Work to complete
Your response should consist of the lines below, printed exactly.

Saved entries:
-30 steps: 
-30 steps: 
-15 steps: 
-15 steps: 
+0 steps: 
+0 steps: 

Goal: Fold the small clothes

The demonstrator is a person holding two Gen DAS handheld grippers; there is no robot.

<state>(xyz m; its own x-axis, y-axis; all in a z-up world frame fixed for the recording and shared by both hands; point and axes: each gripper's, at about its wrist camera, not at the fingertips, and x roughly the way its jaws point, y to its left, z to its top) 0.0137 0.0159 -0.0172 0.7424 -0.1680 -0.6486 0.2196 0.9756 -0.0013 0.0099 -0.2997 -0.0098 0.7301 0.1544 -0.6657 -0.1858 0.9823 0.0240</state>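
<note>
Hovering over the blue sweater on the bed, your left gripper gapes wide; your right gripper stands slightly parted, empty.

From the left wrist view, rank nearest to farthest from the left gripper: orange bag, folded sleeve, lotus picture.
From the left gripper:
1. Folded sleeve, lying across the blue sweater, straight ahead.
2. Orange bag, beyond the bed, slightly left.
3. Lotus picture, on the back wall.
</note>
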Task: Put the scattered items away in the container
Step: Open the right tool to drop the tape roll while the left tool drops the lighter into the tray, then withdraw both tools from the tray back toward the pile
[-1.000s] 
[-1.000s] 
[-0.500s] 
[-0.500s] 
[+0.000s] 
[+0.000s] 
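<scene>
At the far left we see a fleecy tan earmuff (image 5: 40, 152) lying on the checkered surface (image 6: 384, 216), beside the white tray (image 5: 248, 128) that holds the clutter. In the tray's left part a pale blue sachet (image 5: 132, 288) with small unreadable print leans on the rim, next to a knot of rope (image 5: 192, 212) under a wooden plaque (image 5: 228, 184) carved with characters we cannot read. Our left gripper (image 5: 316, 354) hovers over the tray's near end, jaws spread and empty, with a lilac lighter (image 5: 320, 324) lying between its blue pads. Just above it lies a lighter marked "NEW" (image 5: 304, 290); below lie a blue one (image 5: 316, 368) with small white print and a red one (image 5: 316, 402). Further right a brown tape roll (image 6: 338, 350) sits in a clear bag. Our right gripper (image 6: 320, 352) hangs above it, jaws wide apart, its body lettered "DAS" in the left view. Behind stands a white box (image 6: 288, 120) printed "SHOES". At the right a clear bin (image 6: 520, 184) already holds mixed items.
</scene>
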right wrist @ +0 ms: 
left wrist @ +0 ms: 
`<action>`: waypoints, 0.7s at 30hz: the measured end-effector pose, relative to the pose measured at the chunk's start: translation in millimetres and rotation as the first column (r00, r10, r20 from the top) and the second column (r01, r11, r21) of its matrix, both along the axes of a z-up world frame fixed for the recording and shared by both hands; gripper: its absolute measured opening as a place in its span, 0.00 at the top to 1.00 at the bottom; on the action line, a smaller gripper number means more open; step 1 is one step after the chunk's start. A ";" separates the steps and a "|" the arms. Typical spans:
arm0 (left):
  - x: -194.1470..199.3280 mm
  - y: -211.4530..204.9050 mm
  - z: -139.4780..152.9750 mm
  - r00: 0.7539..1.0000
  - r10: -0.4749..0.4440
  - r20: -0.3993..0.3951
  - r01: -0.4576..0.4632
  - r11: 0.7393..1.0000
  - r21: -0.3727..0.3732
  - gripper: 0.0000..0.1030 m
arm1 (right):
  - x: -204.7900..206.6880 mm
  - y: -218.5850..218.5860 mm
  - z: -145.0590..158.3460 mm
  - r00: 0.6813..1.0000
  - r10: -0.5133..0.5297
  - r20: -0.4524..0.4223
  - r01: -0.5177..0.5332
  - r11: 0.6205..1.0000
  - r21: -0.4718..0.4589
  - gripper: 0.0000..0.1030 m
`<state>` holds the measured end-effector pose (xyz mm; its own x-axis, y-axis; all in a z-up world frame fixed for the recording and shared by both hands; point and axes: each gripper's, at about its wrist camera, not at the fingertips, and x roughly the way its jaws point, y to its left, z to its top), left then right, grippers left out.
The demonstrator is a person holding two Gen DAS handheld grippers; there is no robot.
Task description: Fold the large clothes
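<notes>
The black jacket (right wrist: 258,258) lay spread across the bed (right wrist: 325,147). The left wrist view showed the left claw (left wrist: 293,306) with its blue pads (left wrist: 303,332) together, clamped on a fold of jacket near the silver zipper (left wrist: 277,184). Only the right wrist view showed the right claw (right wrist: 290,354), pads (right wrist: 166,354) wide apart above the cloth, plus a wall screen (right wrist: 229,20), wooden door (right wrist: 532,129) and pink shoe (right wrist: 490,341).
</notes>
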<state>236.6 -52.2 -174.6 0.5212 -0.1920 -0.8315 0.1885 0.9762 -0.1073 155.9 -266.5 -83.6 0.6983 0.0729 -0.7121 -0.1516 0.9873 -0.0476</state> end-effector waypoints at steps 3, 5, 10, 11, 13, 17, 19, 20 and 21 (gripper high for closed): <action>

Your solution
-30 steps: 
-30 steps: 
-15 steps: 
-15 steps: 
+0 steps: 
+0 steps: 

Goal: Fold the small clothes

The demonstrator is a person holding two Gen DAS handheld grippers; there is no robot.

<state>(xyz m; its own x-axis, y-axis; all in a z-up world frame fixed for the recording and shared by both hands; point and axes: each gripper's, at about its wrist camera, not at the fingertips, and x roughly the way its jaws point, y to its left, z to its top) 0.0137 0.0159 -0.0172 0.7424 -0.1680 -0.6486 0.2196 0.9756 -0.0013 0.0099 -0.2997 -0.0098 0.7301 0.1544 -0.6657 -0.1858 0.9823 0.0240</state>
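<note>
Hovering over the blue sweater on the bed, your left gripper gapes wide; your right gripper stands slightly parted, empty.

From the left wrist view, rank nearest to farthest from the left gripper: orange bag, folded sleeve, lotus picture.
From the left gripper:
1. Folded sleeve, lying across the blue sweater, straight ahead.
2. Orange bag, beyond the bed, slightly left.
3. Lotus picture, on the back wall.
</note>
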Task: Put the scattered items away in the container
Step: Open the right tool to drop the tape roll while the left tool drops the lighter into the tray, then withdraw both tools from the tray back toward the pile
[-1.000s] 
[-1.000s] 
[-0.500s] 
[-0.500s] 
[+0.000s] 
[+0.000s] 
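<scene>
At the far left we see a fleecy tan earmuff (image 5: 40, 152) lying on the checkered surface (image 6: 384, 216), beside the white tray (image 5: 248, 128) that holds the clutter. In the tray's left part a pale blue sachet (image 5: 132, 288) with small unreadable print leans on the rim, next to a knot of rope (image 5: 192, 212) under a wooden plaque (image 5: 228, 184) carved with characters we cannot read. Our left gripper (image 5: 316, 354) hovers over the tray's near end, jaws spread and empty, with a lilac lighter (image 5: 320, 324) lying between its blue pads. Just above it lies a lighter marked "NEW" (image 5: 304, 290); below lie a blue one (image 5: 316, 368) with small white print and a red one (image 5: 316, 402). Further right a brown tape roll (image 6: 338, 350) sits in a clear bag. Our right gripper (image 6: 320, 352) hangs above it, jaws wide apart, its body lettered "DAS" in the left view. Behind stands a white box (image 6: 288, 120) printed "SHOES". At the right a clear bin (image 6: 520, 184) already holds mixed items.
</scene>
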right wrist @ +0 ms: 
left wrist @ +0 ms: 
`<action>`: waypoints, 0.7s at 30hz: the measured end-effector pose, relative to the pose measured at the chunk's start: translation in millimetres and rotation as the first column (r00, r10, r20 from the top) and the second column (r01, r11, r21) of its matrix, both along the axes of a z-up world frame fixed for the recording and shared by both hands; gripper: its absolute measured opening as a place in its span, 0.00 at the top to 1.00 at the bottom; on the action line, a smaller gripper number means more open; step 1 is one step after the chunk's start. A ";" separates the steps and a "|" the arms. Typical spans:
arm0 (left):
  - x: -194.1470..199.3280 mm
  - y: -211.4530..204.9050 mm
  - z: -139.4780..152.9750 mm
  - r00: 0.7539..1.0000
  - r10: -0.4749..0.4440
  - r20: -0.3993..0.3951
  - r01: -0.4576..0.4632
  - r11: 0.7393..1.0000
  - r21: -0.3727..0.3732
  - gripper: 0.0000..0.1030 m
arm1 (right):
  - x: -204.7900..206.6880 mm
  - y: -218.5850..218.5860 mm
  - z: -145.0590..158.3460 mm
  - r00: 0.6813..1.0000
  - r10: -0.5133..0.5297
  - r20: -0.4524..0.4223
  - r01: -0.5177..0.5332
  - r11: 0.6205..1.0000
  - r21: -0.4718..0.4589
  - gripper: 0.0000..0.1030 m
`<state>` holds the measured end-effector pose (xyz mm; its own x-axis, y-axis; all in a z-up world frame fixed for the recording and shared by both hands; point and axes: each gripper's, at about its wrist camera, not at the fingertips, and x roughly the way its jaws point, y to its left, z to its top), left then right, grippers left out.
The demonstrator is a person holding two Gen DAS handheld grippers; there is no robot.
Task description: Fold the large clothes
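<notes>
The black jacket (right wrist: 258,258) lay spread across the bed (right wrist: 325,147). The left wrist view showed the left claw (left wrist: 293,306) with its blue pads (left wrist: 303,332) together, clamped on a fold of jacket near the silver zipper (left wrist: 277,184). Only the right wrist view showed the right claw (right wrist: 290,354), pads (right wrist: 166,354) wide apart above the cloth, plus a wall screen (right wrist: 229,20), wooden door (right wrist: 532,129) and pink shoe (right wrist: 490,341).
</notes>
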<state>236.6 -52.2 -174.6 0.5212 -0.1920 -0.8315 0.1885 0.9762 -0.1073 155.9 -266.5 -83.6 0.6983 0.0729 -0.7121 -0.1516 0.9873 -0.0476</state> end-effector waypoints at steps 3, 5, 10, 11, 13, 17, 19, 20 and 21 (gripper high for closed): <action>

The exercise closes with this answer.